* Task details: Report how many lines of the listing include the word "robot"; nothing else should be written.

* Data block:
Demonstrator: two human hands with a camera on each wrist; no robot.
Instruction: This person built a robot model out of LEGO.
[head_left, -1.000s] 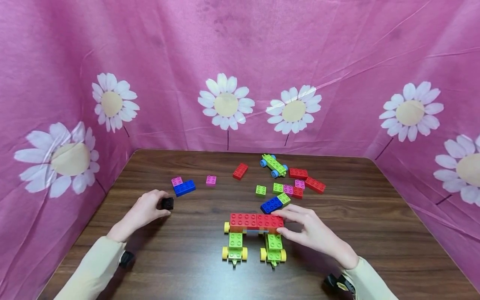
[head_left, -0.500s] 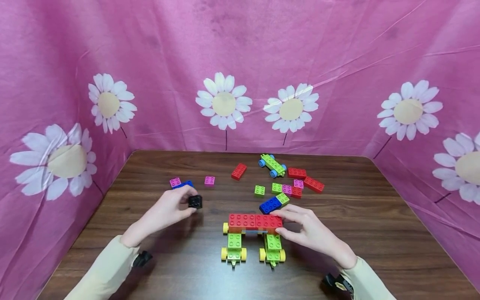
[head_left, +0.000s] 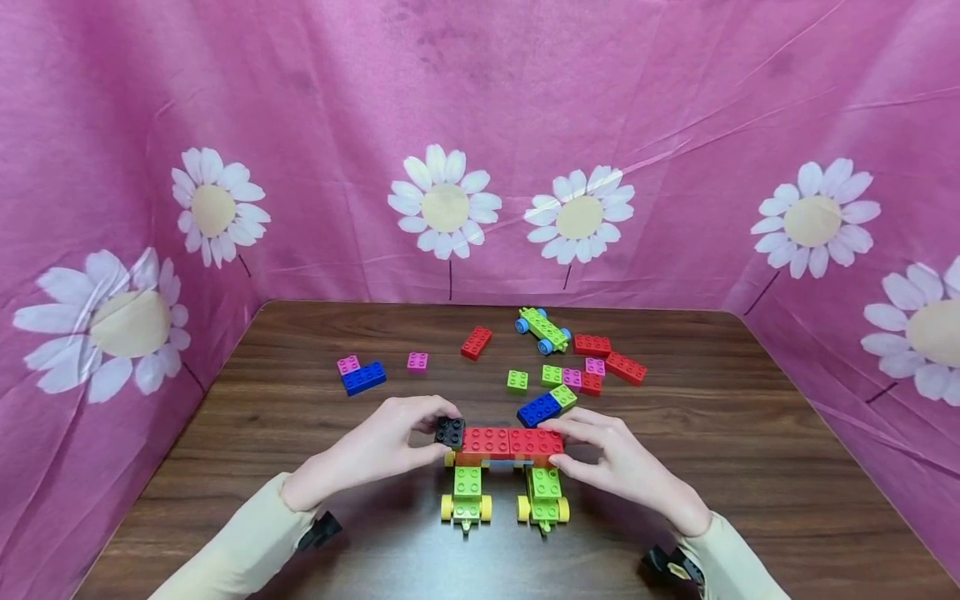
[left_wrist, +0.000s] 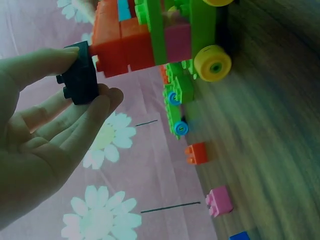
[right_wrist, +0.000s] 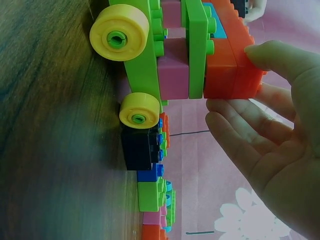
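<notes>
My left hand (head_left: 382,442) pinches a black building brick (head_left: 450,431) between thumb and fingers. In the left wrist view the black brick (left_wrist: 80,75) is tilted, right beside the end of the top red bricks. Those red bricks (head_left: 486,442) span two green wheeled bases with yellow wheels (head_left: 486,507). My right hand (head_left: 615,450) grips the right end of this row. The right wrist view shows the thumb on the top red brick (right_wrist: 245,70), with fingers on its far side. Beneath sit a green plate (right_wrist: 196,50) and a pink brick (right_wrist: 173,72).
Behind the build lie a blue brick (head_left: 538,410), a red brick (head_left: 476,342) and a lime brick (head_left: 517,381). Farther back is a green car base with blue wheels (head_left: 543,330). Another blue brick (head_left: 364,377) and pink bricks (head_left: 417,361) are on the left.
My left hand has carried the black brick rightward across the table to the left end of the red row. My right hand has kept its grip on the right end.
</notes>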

* Response: 2